To do: Could you repeat the records shown below exactly as written?
==== Task material
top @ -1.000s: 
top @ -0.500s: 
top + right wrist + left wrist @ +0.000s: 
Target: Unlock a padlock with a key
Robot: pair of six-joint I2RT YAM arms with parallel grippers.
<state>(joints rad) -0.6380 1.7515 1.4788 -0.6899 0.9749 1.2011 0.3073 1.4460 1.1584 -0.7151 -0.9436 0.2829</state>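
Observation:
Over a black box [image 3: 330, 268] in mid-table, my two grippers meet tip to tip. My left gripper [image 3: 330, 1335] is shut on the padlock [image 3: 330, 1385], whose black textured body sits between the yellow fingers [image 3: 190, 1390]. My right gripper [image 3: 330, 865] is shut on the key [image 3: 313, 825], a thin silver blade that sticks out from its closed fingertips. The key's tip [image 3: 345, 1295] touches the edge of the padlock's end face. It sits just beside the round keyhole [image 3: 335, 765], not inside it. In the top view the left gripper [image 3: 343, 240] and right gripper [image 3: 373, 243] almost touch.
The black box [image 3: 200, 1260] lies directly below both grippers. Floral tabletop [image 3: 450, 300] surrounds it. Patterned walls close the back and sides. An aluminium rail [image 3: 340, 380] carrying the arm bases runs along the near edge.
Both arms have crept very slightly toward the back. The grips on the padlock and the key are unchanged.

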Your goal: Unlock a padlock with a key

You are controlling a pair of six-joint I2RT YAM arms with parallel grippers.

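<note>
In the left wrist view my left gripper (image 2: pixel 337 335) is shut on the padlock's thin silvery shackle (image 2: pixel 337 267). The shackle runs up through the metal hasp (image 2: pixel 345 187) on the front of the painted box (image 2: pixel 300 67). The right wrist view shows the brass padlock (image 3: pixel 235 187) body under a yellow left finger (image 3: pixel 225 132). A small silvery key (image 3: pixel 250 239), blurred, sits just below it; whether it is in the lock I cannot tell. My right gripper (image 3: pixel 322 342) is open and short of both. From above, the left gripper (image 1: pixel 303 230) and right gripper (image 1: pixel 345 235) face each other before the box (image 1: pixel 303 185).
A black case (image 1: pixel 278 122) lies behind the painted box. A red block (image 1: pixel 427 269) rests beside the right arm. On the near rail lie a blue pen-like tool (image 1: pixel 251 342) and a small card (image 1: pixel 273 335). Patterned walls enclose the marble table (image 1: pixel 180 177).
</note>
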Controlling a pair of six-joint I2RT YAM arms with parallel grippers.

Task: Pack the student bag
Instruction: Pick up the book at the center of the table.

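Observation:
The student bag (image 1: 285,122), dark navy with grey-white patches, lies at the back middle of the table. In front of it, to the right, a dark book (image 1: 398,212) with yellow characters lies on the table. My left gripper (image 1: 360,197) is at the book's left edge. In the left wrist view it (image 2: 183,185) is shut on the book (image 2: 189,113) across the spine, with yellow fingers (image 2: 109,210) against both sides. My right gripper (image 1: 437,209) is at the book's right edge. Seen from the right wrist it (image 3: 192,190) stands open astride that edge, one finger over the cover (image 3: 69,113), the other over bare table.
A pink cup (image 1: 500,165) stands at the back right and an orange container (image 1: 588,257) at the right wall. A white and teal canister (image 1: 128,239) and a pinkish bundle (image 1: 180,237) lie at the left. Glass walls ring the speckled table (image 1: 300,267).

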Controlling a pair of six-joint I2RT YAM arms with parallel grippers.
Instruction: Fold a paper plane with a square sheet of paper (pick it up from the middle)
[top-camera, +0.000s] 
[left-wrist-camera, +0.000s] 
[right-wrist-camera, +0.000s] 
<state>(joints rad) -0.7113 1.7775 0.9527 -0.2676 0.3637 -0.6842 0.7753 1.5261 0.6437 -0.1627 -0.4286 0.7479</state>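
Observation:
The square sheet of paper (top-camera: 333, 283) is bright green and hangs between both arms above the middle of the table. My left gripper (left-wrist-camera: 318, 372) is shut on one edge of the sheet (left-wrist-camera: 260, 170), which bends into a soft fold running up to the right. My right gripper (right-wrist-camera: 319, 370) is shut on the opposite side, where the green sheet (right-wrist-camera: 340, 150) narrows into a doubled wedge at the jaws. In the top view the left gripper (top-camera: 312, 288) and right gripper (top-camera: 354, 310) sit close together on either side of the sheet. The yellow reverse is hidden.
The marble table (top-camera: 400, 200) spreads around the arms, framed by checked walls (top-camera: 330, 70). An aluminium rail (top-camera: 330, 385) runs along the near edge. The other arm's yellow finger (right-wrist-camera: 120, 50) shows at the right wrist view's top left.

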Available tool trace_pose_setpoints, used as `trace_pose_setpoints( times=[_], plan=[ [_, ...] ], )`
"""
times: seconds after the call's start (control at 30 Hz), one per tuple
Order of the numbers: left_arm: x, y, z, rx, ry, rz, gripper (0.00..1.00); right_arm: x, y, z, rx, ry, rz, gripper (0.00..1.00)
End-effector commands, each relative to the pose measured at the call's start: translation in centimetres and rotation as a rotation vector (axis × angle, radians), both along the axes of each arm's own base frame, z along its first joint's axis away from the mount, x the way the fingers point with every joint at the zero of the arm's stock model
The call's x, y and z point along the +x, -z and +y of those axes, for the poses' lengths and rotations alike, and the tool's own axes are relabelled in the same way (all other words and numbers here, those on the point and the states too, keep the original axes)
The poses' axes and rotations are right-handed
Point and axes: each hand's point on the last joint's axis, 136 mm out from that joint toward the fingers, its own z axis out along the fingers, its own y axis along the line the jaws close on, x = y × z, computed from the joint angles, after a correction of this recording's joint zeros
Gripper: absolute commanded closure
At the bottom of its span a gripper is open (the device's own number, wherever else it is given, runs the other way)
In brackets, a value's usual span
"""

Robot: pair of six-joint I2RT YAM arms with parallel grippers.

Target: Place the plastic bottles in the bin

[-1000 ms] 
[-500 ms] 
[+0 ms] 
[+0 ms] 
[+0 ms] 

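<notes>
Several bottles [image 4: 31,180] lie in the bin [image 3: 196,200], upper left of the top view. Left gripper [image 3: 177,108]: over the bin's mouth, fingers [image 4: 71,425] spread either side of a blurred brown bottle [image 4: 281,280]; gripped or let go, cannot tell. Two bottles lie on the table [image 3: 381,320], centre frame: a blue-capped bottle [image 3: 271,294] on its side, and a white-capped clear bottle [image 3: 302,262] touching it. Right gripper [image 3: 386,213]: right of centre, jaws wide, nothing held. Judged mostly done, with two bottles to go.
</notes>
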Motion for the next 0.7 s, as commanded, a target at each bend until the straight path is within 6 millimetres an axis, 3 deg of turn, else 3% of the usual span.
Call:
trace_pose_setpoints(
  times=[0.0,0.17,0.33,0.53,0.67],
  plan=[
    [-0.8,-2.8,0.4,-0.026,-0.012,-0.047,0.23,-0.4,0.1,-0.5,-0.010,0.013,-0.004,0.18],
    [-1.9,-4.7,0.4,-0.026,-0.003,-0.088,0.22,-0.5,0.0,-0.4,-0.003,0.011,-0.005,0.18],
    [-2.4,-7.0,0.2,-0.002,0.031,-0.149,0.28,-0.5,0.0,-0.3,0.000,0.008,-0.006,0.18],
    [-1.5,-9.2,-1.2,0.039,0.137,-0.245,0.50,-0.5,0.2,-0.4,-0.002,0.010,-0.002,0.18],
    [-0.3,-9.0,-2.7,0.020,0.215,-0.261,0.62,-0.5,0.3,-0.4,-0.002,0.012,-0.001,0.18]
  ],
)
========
Problem solution:
top @ -1.000s: 
top @ -0.500s: 
top + right wrist + left wrist @ +0.000s: 
Target: Unlock a padlock with a key
Robot: pair of six-joint I2RT YAM arms with parallel grippers.
<state>(joints rad) -0.6380 1.7515 1.4788 -0.6899 0.9749 1.2011 0.3073 1.4460 1.1584 -0.7151 -0.9436 0.2829</state>
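Observation:
Over a black box [image 3: 330, 268] in mid-table, my two grippers meet tip to tip. My left gripper [image 3: 330, 1335] is shut on the padlock [image 3: 330, 1385], whose black textured body sits between the yellow fingers [image 3: 190, 1390]. My right gripper [image 3: 330, 865] is shut on the key [image 3: 313, 825], a thin silver blade that sticks out from its closed fingertips. The key's tip [image 3: 345, 1295] touches the edge of the padlock's end face. It sits just beside the round keyhole [image 3: 335, 765], not inside it. In the top view the left gripper [image 3: 343, 240] and right gripper [image 3: 373, 243] almost touch.
The black box [image 3: 200, 1260] lies directly below both grippers. Floral tabletop [image 3: 450, 300] surrounds it. Patterned walls close the back and sides. An aluminium rail [image 3: 340, 380] carrying the arm bases runs along the near edge.
Both arms have crept very slightly toward the back. The grips on the padlock and the key are unchanged.
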
Your goal: Unlock a padlock with a key

You are controlling a pair of six-joint I2RT YAM arms with parallel grippers.

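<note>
In the left wrist view my left gripper (image 2: pixel 337 335) is shut on the padlock's thin silvery shackle (image 2: pixel 337 267). The shackle runs up through the metal hasp (image 2: pixel 345 187) on the front of the painted box (image 2: pixel 300 67). The right wrist view shows the brass padlock (image 3: pixel 235 187) body under a yellow left finger (image 3: pixel 225 132). A small silvery key (image 3: pixel 250 239), blurred, sits just below it; whether it is in the lock I cannot tell. My right gripper (image 3: pixel 322 342) is open and short of both. From above, the left gripper (image 1: pixel 303 230) and right gripper (image 1: pixel 345 235) face each other before the box (image 1: pixel 303 185).
A black case (image 1: pixel 278 122) lies behind the painted box. A red block (image 1: pixel 427 269) rests beside the right arm. On the near rail lie a blue pen-like tool (image 1: pixel 251 342) and a small card (image 1: pixel 273 335). Patterned walls enclose the marble table (image 1: pixel 180 177).
</note>
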Controlling a pair of six-joint I2RT YAM arms with parallel grippers.

Task: Pack the student bag
Instruction: Pick up the book at the center of the table.

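Observation:
The student bag (image 1: 285,122), dark navy with grey-white patches, lies at the back middle of the table. In front of it, to the right, a dark book (image 1: 398,212) with yellow characters lies on the table. My left gripper (image 1: 360,197) is at the book's left edge. In the left wrist view it (image 2: 183,185) is shut on the book (image 2: 189,113) across the spine, with yellow fingers (image 2: 109,210) against both sides. My right gripper (image 1: 437,209) is at the book's right edge. Seen from the right wrist it (image 3: 192,190) stands open astride that edge, one finger over the cover (image 3: 69,113), the other over bare table.
A pink cup (image 1: 500,165) stands at the back right and an orange container (image 1: 588,257) at the right wall. A white and teal canister (image 1: 128,239) and a pinkish bundle (image 1: 180,237) lie at the left. Glass walls ring the speckled table (image 1: 300,267).
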
Controlling a pair of six-joint I2RT YAM arms with parallel grippers.
Instruction: Fold a paper plane with a square sheet of paper (pick it up from the middle)
[top-camera, +0.000s] 
[left-wrist-camera, +0.000s] 
[right-wrist-camera, +0.000s] 
<state>(joints rad) -0.7113 1.7775 0.9527 -0.2676 0.3637 -0.6842 0.7753 1.5261 0.6437 -0.1627 -0.4286 0.7479</state>
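Observation:
The square sheet of paper (top-camera: 333, 283) is bright green and hangs between both arms above the middle of the table. My left gripper (left-wrist-camera: 318, 372) is shut on one edge of the sheet (left-wrist-camera: 260, 170), which bends into a soft fold running up to the right. My right gripper (right-wrist-camera: 319, 370) is shut on the opposite side, where the green sheet (right-wrist-camera: 340, 150) narrows into a doubled wedge at the jaws. In the top view the left gripper (top-camera: 312, 288) and right gripper (top-camera: 354, 310) sit close together on either side of the sheet. The yellow reverse is hidden.
The marble table (top-camera: 400, 200) spreads around the arms, framed by checked walls (top-camera: 330, 70). An aluminium rail (top-camera: 330, 385) runs along the near edge. The other arm's yellow finger (right-wrist-camera: 120, 50) shows at the right wrist view's top left.
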
Available tool trace_pose_setpoints, used as `trace_pose_setpoints( times=[_], plan=[ [_, ...] ], )`
"""
times: seconds after the call's start (control at 30 Hz), one per tuple
Order of the numbers: left_arm: x, y, z, rx, ry, rz, gripper (0.00..1.00); right_arm: x, y, z, rx, ry, rz, gripper (0.00..1.00)
End-effector commands, each relative to the pose measured at the call's start: translation in centimetres and rotation as a rotation vector (axis × angle, radians), both along the axes of each arm's own base frame, z along its first joint's axis away from the mount, x the way the fingers point with every joint at the zero of the arm's stock model
The call's x, y and z point along the +x, -z and +y of those axes, for the poses' lengths and rotations alike, and the tool's own axes are relabelled in the same way (all other words and numbers here, those on the point and the states too, keep the original axes)
The poses' axes and rotations are right-handed
Point and axes: each hand's point on the last joint's axis, 136 mm out from that joint toward the fingers, its own z axis out along the fingers, its own y axis along the line the jaws close on, x = y × z, computed from the joint angles, after a correction of this recording's joint zeros
Gripper: absolute commanded closure
At the bottom of its span a gripper is open (the device's own number, wherever else it is given, runs the other way)
In brackets, a value's usual span
"""

Robot: pair of six-joint I2RT YAM arms with parallel grippers.

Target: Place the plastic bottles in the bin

[-1000 ms] 
[-500 ms] 
[+0 ms] 
[+0 ms] 
[+0 ms] 

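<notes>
Several bottles [image 4: 31,180] lie in the bin [image 3: 196,200], upper left of the top view. Left gripper [image 3: 177,108]: over the bin's mouth, fingers [image 4: 71,425] spread either side of a blurred brown bottle [image 4: 281,280]; gripped or let go, cannot tell. Two bottles lie on the table [image 3: 381,320], centre frame: a blue-capped bottle [image 3: 271,294] on its side, and a white-capped clear bottle [image 3: 302,262] touching it. Right gripper [image 3: 386,213]: right of centre, jaws wide, nothing held. Judged mostly done, with two bottles to go.
</notes>
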Motion for the next 0.7 s, as commanded, a target at each bend until the straight path is within 6 millimetres an axis, 3 deg of turn, else 3% of the usual span.
Call:
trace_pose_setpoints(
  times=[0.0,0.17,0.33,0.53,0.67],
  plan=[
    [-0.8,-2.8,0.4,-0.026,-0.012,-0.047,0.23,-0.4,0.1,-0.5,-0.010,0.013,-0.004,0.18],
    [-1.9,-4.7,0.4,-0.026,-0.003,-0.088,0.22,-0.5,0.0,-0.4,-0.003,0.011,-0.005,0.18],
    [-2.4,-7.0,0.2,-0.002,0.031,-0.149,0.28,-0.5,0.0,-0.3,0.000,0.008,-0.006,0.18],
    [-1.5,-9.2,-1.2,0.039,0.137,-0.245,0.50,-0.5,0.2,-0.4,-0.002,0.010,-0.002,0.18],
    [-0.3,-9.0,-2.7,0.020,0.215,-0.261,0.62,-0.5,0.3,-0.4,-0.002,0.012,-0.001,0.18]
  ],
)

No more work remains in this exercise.